The panel discussed the CCP’s Party Congress, which occurred last month in Beijing. China’s dominant political party convenes the week-long conference every five years to determine leadership positions and changes to the party’s constitution. The meeting — which includes a report from Xi Jinping, general secretary of the CCP and China’s president — serves to outline the party’s “vision and direction,” Wu explained.

Xi’s statement was an “anxious report, full of anxiety and fears” that highlighted the party’s movement towards economic and political “risk mitigation” in light of China’s recent stagnating economic growth and the war in Ukraine, according to Saich.

“It’s a kind of defensive reaction, both domestically but also internationally,” he said.

The Party Congress captured global attention when Hu Jintao, former Chinese president and former general secretary of the CCP, was physically escorted from the meeting hall. Hornby said Hu’s removal was not as dramatic as it appeared.

“I think journalists particularly like the idea of factions battling it out because we try to make Chinese politics as interesting as we possibly can when nothing actually changes for five years,” Hornby said.

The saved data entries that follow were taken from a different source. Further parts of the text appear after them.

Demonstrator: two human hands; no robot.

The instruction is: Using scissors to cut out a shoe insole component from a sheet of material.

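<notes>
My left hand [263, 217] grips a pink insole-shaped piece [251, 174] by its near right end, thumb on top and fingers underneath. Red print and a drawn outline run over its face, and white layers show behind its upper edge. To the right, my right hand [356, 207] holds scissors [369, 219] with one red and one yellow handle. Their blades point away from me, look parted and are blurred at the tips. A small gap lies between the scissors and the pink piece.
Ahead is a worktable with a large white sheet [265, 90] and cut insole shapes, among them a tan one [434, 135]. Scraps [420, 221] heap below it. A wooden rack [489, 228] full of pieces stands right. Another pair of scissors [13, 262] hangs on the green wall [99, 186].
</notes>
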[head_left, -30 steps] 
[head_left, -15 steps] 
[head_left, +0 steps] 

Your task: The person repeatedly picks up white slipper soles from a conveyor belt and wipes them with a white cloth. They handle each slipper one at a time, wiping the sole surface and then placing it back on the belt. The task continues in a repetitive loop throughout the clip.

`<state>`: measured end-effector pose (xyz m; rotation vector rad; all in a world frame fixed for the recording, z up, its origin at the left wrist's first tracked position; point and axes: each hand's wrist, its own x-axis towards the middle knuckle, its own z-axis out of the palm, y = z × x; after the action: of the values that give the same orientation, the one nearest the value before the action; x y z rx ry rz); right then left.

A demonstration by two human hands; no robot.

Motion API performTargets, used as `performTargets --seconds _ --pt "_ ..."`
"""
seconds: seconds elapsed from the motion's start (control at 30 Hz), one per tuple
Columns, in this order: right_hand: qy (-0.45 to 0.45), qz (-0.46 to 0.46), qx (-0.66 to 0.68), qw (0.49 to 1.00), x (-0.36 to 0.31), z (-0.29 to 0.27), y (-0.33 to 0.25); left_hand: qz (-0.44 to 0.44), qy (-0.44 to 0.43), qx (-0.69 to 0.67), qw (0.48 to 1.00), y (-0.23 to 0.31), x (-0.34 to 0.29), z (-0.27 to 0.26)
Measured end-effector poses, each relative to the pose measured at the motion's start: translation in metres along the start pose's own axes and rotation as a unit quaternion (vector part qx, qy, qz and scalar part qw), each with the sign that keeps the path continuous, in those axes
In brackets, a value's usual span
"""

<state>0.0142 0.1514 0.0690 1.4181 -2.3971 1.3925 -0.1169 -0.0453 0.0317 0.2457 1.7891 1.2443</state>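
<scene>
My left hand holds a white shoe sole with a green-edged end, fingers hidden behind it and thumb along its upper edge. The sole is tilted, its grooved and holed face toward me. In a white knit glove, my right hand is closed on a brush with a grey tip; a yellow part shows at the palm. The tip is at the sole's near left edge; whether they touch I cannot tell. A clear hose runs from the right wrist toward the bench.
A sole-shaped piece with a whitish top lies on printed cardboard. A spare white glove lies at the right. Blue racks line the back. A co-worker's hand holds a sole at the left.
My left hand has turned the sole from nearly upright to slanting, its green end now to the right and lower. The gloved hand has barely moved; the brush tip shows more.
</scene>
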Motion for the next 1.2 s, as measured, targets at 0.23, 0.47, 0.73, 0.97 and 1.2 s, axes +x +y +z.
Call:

The 20th Party Congress also broke with some long-held norms. They did not elect any women to the Politburo, and Xi, 69, was elected despite the informal retirement age of 68. Most notably, Xi was elected for a historic third term as secretary general.

Still, the conference did not contain many surprises, according to the experts.

Fewsmith said he had expected Xi to dominate the Party Congress — which he said is “normal” for Chinese politics.

Then, pointing above to “New China,” the headline of the event displayed on a digital screen, Fewsmith added, “With all due respect to your title, it’s not what’s new about politics: It’s what’s old. This is a return to old politics.”